Figure 4: Comparison between SST and other stain normalization method: (a) Target image for transfer (b) Original input image to be transferred (c) SST (d) WSICS (e) HS (f) Marcenko (g) Reinhard

Figure 4 illustrates the result of each stain normalization method on a sample image. Target image comes from Radbound which is used for training the tumor classifier. Original image is sampled from Utrecht, used for testing the tumor classifier. Although there is no visual difference between outputs of each method, the classification performance on these color images varies significantly. Given the experiment results in Table 1, SST network successfully avoids the performance degradation. SST achieves the highest performance on original images on tumor classification with Area Under Curve(AUC) = 0.9185. This result shows that there are difference between visual judgment and the result of classifier. In case of WSICS’s result, which is most visually similar to SST’s, the AUC score is worse than that of SST by about 30%. On the other hand, Macenko, which was visually the worst, performs better than other methods except for SST. Conventional methods consider only the physical features of input images and lose patterns which are key features for classifier’s decision making process. In contrast, SST maintains those key features, input image’s own patterns, and also consider the color distribution of target images as well as the contextual information of original images.

Model Target Original SST WSICS HS Macenko Reinhard
AUC 0.9760 0.8900 0.9185 0.6408 0.4245 0.7169 0.5611
Precision 0.9114 0.8098 0.8440 0.5989 0.4987 0.6983 0.6114
Recall 0.9126 0.8111 0.8460 0.5957 0.4986 0.6956 0.6119
Specificity 0.9583 0.8014 0.8371 0.6010 0.4162 0.6500 0.5471
Table 1: Performance of tumor classifier network on different stain normalization methods. SST network shows significant improvement compared to direct application to original (untransferred image) and outperforms the others.

4 Conclusion

In this work, we have presented a stain style transfer approach to stain normalization for histopathological images.

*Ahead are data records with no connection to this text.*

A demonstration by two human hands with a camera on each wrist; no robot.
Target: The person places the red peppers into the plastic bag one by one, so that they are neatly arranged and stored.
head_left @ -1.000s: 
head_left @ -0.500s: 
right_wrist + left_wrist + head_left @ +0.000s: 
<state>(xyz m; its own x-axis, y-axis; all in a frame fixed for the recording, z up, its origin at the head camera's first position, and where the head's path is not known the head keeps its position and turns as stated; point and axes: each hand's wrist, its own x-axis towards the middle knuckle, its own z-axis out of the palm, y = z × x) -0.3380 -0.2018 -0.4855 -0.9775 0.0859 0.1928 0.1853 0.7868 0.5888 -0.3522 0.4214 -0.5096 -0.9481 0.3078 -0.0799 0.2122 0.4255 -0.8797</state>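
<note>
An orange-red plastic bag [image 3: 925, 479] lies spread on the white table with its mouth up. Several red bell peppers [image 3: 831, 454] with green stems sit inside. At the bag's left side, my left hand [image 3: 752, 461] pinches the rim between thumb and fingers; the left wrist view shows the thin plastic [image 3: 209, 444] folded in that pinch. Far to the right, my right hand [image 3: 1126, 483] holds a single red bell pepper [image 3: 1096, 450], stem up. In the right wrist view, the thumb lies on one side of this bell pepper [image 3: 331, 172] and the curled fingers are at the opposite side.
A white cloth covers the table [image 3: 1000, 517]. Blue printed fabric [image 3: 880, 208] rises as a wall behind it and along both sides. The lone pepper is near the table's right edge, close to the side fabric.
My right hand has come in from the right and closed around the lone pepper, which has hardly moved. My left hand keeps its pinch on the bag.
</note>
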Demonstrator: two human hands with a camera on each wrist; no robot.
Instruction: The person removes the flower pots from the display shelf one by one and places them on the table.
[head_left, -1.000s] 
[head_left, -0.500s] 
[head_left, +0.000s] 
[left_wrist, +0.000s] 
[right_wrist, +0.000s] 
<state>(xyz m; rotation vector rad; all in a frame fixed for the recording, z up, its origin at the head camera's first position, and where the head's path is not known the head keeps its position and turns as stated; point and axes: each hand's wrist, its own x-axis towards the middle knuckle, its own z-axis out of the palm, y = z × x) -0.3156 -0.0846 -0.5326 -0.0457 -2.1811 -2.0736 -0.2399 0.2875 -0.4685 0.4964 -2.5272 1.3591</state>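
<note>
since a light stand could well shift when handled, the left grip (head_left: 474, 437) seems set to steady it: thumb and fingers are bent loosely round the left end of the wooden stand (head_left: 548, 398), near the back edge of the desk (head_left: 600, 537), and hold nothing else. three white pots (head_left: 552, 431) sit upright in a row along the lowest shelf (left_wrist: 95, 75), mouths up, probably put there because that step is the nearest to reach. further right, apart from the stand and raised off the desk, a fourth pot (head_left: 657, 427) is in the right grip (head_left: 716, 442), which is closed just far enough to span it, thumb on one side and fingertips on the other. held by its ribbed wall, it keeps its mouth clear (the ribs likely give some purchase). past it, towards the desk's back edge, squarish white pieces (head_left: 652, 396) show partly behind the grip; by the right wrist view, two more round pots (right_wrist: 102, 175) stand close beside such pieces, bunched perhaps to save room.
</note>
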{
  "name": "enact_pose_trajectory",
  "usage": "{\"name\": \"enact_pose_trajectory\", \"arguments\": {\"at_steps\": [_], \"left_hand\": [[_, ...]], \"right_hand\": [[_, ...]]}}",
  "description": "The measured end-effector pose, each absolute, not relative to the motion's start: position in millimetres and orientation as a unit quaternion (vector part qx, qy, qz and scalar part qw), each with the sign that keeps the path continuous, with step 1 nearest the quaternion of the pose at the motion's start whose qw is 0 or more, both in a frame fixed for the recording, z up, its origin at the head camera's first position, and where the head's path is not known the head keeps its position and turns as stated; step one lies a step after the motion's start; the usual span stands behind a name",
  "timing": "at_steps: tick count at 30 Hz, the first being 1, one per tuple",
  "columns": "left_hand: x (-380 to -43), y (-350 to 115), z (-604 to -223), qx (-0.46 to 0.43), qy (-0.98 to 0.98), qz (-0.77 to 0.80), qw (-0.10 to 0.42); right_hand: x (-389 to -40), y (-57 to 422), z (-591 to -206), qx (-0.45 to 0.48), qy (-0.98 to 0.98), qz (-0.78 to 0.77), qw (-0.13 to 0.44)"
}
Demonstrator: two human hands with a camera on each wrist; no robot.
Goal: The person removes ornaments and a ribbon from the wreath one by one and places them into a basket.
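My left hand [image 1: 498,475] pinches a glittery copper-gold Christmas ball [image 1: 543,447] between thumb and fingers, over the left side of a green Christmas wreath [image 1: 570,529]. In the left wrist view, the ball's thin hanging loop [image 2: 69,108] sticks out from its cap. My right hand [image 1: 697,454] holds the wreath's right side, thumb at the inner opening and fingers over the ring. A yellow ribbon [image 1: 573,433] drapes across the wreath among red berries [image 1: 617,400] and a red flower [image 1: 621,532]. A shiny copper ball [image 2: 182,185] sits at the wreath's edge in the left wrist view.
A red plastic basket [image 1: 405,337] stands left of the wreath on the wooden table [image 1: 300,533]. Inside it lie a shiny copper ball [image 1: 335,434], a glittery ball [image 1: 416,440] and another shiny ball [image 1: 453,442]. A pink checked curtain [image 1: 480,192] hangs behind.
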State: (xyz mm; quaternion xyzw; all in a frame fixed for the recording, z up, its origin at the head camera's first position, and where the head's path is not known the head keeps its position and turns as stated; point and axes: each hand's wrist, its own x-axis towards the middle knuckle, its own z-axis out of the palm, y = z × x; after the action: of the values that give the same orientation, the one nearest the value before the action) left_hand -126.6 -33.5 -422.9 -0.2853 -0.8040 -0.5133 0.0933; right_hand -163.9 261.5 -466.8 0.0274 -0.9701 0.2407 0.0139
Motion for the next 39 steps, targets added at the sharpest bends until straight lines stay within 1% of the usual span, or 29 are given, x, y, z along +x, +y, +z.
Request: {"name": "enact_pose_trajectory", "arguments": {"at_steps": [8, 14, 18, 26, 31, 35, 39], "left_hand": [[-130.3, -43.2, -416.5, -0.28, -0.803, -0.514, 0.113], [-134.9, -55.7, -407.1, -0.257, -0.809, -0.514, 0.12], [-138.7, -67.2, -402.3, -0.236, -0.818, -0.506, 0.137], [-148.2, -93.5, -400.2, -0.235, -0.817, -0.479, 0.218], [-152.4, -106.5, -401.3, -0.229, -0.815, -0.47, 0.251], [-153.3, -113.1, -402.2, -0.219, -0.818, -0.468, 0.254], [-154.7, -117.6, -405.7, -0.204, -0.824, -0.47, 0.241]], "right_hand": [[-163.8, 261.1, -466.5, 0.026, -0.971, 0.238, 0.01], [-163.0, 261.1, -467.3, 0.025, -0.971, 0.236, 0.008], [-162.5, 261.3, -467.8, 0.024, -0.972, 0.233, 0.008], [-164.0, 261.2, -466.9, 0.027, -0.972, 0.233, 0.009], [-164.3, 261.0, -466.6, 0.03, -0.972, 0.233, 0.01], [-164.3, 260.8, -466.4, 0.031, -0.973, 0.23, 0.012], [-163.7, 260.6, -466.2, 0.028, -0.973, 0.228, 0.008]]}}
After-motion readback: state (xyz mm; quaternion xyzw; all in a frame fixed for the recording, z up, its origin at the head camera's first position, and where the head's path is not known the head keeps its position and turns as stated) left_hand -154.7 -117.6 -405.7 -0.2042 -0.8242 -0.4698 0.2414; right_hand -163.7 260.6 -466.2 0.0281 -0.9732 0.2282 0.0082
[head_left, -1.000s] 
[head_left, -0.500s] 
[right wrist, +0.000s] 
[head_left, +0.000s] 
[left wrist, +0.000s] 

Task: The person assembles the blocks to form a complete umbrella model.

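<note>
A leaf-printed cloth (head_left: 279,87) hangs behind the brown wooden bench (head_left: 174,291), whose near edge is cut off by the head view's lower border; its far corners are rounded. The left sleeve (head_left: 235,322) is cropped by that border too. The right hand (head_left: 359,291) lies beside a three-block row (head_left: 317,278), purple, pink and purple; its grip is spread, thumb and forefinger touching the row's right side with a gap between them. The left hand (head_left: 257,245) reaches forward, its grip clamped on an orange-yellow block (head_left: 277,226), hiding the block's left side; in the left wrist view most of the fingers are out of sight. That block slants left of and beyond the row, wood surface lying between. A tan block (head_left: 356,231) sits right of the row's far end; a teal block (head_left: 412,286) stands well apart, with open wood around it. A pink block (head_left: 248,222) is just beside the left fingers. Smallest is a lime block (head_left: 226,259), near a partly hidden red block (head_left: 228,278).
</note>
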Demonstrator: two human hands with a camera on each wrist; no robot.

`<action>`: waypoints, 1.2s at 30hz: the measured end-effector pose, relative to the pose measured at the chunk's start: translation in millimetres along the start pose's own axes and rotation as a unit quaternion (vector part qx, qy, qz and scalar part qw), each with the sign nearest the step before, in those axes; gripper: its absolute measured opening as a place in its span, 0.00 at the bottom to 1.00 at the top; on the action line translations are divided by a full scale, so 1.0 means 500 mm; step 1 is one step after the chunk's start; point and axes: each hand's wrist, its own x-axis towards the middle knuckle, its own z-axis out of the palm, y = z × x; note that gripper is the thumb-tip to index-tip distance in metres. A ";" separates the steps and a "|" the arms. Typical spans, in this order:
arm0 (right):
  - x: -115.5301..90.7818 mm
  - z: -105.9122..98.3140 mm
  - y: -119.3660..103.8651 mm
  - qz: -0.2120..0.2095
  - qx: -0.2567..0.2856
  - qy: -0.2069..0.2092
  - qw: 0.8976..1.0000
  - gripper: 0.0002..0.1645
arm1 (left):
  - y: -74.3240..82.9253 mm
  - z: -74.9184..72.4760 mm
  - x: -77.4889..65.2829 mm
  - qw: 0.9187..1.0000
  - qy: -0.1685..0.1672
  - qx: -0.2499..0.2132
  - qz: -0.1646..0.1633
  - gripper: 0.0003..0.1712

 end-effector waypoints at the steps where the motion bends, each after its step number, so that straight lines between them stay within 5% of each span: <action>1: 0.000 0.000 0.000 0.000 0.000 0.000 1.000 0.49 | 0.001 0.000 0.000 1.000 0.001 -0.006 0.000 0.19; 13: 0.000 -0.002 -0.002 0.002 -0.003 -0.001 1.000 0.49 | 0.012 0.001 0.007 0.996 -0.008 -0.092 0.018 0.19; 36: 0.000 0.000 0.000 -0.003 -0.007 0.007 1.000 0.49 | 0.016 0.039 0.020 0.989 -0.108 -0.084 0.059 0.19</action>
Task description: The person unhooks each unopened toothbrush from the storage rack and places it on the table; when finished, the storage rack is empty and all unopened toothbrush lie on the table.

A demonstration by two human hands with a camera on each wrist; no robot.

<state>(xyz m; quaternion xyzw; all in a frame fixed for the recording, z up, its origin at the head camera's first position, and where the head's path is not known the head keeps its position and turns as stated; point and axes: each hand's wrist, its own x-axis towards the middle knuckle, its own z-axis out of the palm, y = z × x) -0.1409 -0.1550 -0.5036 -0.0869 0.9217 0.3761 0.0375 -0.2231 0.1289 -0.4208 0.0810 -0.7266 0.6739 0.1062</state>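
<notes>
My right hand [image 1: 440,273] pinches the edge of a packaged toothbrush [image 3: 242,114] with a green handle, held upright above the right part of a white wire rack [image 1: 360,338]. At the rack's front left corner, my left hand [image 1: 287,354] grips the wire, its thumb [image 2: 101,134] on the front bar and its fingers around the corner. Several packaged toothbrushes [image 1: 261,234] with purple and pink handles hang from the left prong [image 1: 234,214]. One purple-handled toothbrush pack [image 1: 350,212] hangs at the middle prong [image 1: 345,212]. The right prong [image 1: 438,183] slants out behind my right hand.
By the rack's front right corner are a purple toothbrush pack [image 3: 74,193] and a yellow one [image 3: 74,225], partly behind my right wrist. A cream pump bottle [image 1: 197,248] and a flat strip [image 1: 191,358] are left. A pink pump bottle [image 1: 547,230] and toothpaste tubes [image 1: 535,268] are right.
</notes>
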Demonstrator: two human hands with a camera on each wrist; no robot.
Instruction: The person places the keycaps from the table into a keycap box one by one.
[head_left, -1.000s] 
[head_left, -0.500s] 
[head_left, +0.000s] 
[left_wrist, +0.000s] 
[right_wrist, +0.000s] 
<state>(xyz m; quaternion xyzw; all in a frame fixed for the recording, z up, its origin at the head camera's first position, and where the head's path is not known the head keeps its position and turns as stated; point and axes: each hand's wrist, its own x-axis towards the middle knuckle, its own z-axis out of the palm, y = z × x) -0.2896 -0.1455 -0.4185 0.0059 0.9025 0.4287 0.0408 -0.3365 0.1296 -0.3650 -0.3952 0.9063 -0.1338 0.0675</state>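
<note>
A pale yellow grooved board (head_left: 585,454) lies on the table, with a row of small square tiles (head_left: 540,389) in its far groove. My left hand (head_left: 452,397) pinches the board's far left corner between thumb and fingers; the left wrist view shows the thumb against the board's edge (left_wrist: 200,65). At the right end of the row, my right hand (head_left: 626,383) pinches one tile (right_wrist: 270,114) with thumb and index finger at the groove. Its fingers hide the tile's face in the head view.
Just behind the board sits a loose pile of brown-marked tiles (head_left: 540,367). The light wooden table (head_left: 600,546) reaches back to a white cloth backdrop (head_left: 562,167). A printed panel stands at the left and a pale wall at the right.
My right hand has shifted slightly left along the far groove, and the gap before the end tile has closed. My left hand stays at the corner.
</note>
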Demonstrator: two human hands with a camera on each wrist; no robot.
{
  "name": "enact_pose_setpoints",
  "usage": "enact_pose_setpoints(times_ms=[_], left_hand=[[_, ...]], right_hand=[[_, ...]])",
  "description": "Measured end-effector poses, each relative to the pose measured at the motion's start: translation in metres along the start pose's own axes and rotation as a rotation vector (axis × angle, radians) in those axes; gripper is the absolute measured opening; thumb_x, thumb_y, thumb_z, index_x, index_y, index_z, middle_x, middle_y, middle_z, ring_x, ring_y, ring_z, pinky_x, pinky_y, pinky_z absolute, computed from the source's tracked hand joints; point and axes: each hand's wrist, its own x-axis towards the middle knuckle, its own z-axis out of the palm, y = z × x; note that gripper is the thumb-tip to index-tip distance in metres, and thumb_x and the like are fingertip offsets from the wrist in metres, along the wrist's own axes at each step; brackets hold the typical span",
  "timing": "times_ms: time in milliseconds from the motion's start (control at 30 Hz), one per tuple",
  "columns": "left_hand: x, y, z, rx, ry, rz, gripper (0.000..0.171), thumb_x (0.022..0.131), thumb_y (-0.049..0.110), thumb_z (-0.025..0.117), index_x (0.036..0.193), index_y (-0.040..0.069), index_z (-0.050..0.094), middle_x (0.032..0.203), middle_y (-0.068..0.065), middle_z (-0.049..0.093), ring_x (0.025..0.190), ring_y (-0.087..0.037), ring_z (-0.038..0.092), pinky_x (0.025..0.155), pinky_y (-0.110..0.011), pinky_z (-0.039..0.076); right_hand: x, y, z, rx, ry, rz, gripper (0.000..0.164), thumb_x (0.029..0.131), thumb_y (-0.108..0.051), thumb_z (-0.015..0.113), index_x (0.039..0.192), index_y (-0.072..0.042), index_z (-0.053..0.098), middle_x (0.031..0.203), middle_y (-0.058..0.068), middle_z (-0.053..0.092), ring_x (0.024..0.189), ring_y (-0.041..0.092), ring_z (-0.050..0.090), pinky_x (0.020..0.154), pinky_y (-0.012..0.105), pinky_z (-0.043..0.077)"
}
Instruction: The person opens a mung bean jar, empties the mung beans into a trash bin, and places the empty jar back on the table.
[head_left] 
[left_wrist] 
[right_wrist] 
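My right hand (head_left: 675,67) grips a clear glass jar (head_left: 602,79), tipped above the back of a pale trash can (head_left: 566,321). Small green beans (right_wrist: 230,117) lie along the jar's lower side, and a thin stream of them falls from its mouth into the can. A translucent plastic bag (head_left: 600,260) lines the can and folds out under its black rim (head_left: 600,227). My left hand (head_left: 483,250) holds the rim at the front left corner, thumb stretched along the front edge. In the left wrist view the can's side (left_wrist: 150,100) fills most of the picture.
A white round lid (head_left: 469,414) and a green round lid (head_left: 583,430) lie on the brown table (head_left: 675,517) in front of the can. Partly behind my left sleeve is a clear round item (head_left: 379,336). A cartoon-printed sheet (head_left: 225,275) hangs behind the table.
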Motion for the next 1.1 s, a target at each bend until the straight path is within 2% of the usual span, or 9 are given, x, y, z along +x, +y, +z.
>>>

To that end, we replace the stain normalization models with a generative model which learns certain stain-style distribution of training dataset. This stain style transfer network is considerably simpler than contemporaneous work, and produces more realistic results without any additional labeling or annotation for training as well as prior knowledge. Further, unlike conventional stain normalization, which acts independently of the tumor classifier, the proposed feature-preserving loss induces our coloration in a direction that does not affect the tumor classifier. We demonstate that our model is optimized for the performance of the tumor classifier and allows successful stain-style transfer.

The style of chemical cell staining is mainly affected by structural information and morphology of cells rather than factors such as cell brightness. Based on these observation points, we converted the test image into a gray image and performed a stain style transfer process. While this method has the advantage of making the process simpler, it has also lost some information. To resolve the limitation, further investigation will assess direct stain style transfer approach from color image to color image. In addition, we hope to more closely examine parameters of our deep learning approach. Further, we will perform more rounds of hard negative mining and consider the reliability and reproducibility of the deep CNN models.